碧空1573 phantom circuit81(まるでエラーのような、極端に私的な細部)
1573 phantom circuit81(まるでエラーのような、極端に私的な細部)
斬首された生首が抽象(模写)したものはunlearn して何になるのか。斬首された生首が底知れぬ命令のように振る舞うのならば、運命が偶然となって祟り、種が個となって祟るようにして姿を現わす(と同時に姿を晦ます)ものは、まるでエラーのような、極端に私的な細部である。
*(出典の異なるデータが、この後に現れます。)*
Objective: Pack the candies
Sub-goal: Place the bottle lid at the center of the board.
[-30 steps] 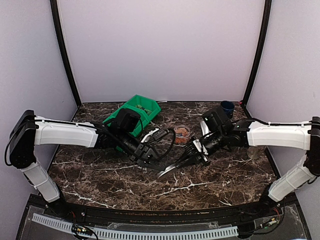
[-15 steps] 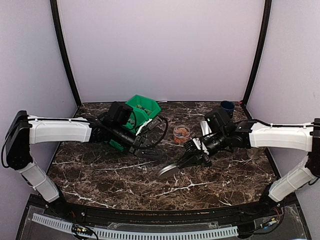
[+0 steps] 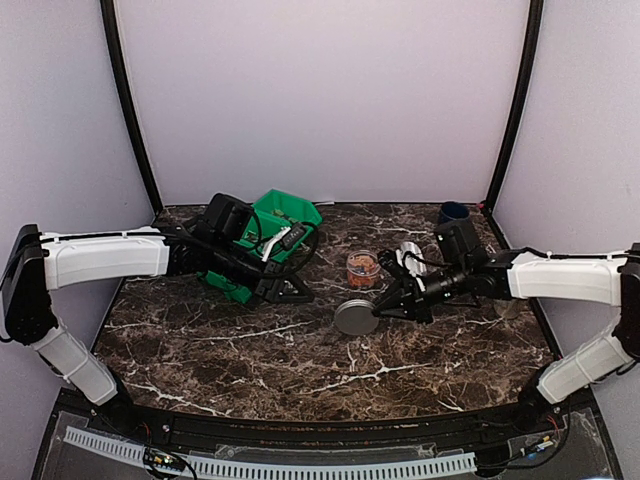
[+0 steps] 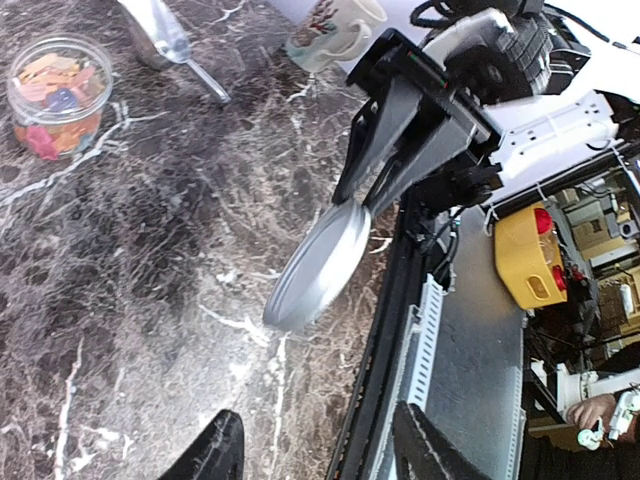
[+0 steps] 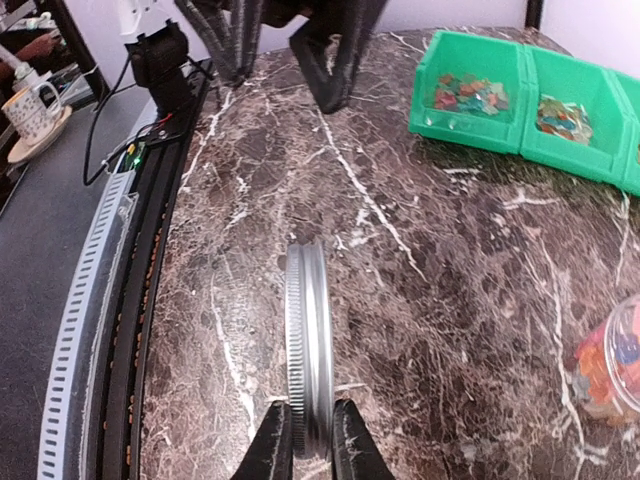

斬首された生首は、極端に私的な細部となって祟る。弁護士の息子ハンスは或る午後の奥地に(生首となって)分け入って、屋根裏部屋でもう一人のハンスを(まるでエラーのように)見つけ出すが、そのような極端に私的な細部が秘密を(斬首された生首を)守護するのである。
極端に私的な細部の(世界の終わりの)輪郭の、その運命じみた奇妙さなら、それは、熱平衡であるはずの世界の終わりが途中までしかやって来ないからであるし、後れて来るはずの主体が途中までしかやって来ないからである。そこが、エラーのような怪物の棲処である。
「家長の懸念」(F.Kafka )は生首と胴体が解離することと解離しないことの間に振動する。エラーのような、極端に私的な細部であるオドラデクを感知、検出するには、家長は生首となって家の奥行に忍び込まなければならない。胴体としてのオドラデクが生首のように振る舞って知らんぷりするようにして家長を探す。これは、敷浪打ち寄せる浜辺に上がって来た魚を投げ返しても投げ返してもまた魚が上がって来るように、家長の生首が制御不能の、極端に私的な細部となって盗まれている気配なのだ。